9

255 19 4
                                        

* Tydzień później *

- Wspaniale się spisujesz.- mówi Rosalie od razu gdy wchodze do jej gabinetu. Przegląda ona zdjęcia. Moje zdjęcia - Mam już dla ciebie kilka większych zleceń.- mówi odkładając zdjęcia.

- Najpierw umowa.- siadam na krześle na przeciwko niej.

- Już.- mówi i zaczyna grzebać w biurku.

Po chwili podaje mi plik kartek.

- Podpisz tu, tu i tu.- mówi pokazując mi miejsca gdzie mam podpisać.

- Chyba nie myślisz, że trafiłaś na frajera, co?- marszcze brwi przelatując wzrokiem tekst.

- Oczywiście, że nie.

- Jeśli się zgodzisz to chce przedyskutować najpierw te umowę z prawnikiem zanim ją podpisze. Chce być pewny, że w nic mnie nie wrobisz. Jeśli coś to przedstawie ci swoje propozycje zmian w tej umowie.- Zamykam plik kartek.

- Dobrze. Skoro chcesz. Tylko najpóźniej muszę mieć twoją podpowiedź na pojutrze, bo mamy bardzo ważnych klientów, a chciałabym im ciebie zaproponować jeśli coś, ale muszę mieć z tobą już wtedy podpisany kontrakt. Rozumiesz?

- Tak.
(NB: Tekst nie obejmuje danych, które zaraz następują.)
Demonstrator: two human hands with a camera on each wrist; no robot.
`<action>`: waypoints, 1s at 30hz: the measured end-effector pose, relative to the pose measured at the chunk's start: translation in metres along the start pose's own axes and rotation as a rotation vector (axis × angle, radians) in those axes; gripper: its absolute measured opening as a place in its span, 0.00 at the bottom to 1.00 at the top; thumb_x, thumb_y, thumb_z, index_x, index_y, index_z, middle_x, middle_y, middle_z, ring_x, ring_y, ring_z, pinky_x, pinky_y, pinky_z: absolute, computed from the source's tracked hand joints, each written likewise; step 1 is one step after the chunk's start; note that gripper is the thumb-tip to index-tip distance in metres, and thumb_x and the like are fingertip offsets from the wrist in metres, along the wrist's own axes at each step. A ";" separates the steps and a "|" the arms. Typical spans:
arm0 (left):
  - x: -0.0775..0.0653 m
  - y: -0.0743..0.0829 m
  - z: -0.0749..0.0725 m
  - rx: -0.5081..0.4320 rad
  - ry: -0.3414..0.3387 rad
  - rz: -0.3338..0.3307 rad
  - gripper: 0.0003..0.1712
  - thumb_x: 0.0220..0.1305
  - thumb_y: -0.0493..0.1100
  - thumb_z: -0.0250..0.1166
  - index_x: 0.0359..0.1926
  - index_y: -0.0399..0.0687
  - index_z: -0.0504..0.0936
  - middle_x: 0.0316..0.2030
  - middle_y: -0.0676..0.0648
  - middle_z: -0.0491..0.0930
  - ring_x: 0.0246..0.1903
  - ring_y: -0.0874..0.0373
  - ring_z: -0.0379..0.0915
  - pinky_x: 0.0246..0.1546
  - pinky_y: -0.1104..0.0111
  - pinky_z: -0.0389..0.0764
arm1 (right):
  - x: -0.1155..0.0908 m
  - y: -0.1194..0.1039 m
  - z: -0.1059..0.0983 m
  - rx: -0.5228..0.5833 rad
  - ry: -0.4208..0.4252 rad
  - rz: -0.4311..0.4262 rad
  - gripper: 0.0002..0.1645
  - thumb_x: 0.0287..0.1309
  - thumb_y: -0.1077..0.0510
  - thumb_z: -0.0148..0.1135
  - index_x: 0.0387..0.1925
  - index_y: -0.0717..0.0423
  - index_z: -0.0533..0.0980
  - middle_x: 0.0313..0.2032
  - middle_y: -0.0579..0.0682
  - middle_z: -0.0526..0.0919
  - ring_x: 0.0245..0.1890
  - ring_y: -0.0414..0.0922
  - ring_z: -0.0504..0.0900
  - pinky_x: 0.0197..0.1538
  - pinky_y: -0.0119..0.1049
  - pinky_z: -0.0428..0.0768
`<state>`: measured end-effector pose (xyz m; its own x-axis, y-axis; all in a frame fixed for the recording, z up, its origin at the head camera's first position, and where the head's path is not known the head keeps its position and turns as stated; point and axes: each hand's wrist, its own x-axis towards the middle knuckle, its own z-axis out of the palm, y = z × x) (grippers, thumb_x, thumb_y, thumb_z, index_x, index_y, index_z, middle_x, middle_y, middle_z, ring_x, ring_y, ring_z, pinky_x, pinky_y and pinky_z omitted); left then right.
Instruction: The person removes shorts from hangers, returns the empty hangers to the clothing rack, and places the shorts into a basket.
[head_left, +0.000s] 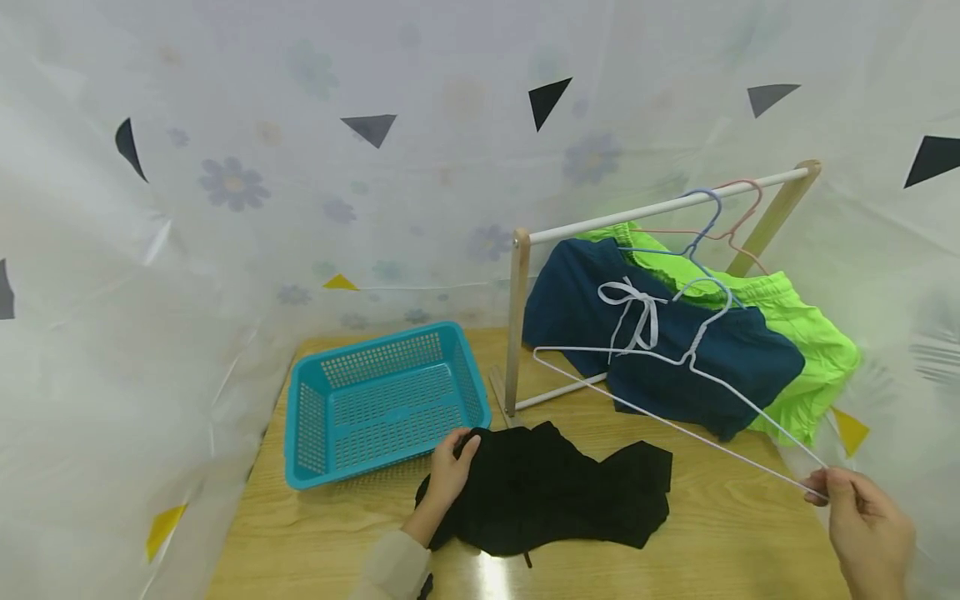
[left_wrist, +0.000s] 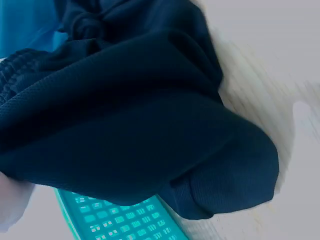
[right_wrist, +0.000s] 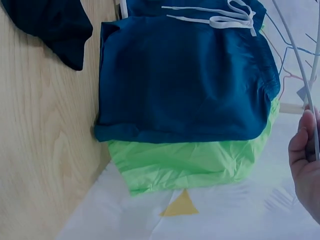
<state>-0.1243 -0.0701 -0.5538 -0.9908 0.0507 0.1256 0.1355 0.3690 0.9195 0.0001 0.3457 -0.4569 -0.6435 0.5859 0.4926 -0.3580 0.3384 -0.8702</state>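
Note:
A black garment (head_left: 555, 492), with gathered elastic at one edge in the left wrist view, lies spread over the front of the wooden table. My left hand (head_left: 452, 468) grips it at its left end, thumb on top, beside the basket. In my right hand (head_left: 862, 521), thumb and fingers pinch one corner of a white clothes hanger (head_left: 705, 371). The hanger is held up in the air with its hook upward, bare of clothing, and overlaps the navy shorts in the head view. The right wrist view shows the fingers (right_wrist: 301, 145) curled at the hanger's wire.
A blue-green plastic basket (head_left: 386, 342) stands at the left of the table (head_left: 720, 533). On the right, a rack (head_left: 517, 325) with a white bar carries navy shorts (head_left: 577, 292) with a white drawstring and bright green shorts (head_left: 813, 342) on hangers. A patterned plastic sheet (head_left: 300, 208) surrounds the table.

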 end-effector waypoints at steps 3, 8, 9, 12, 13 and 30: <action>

Jak coś to będę dzwonić.- wstaje.

- Masz teczkę na dokumenty.- podaje mi teczkę w której jeszcze chwile temu były te papiery które mam teraz w ręku.

- Dziękuję. - od razu chowam do niej papiery - Do zobaczenia.- mówię i wychodzę zanim usłysze odpowiedz.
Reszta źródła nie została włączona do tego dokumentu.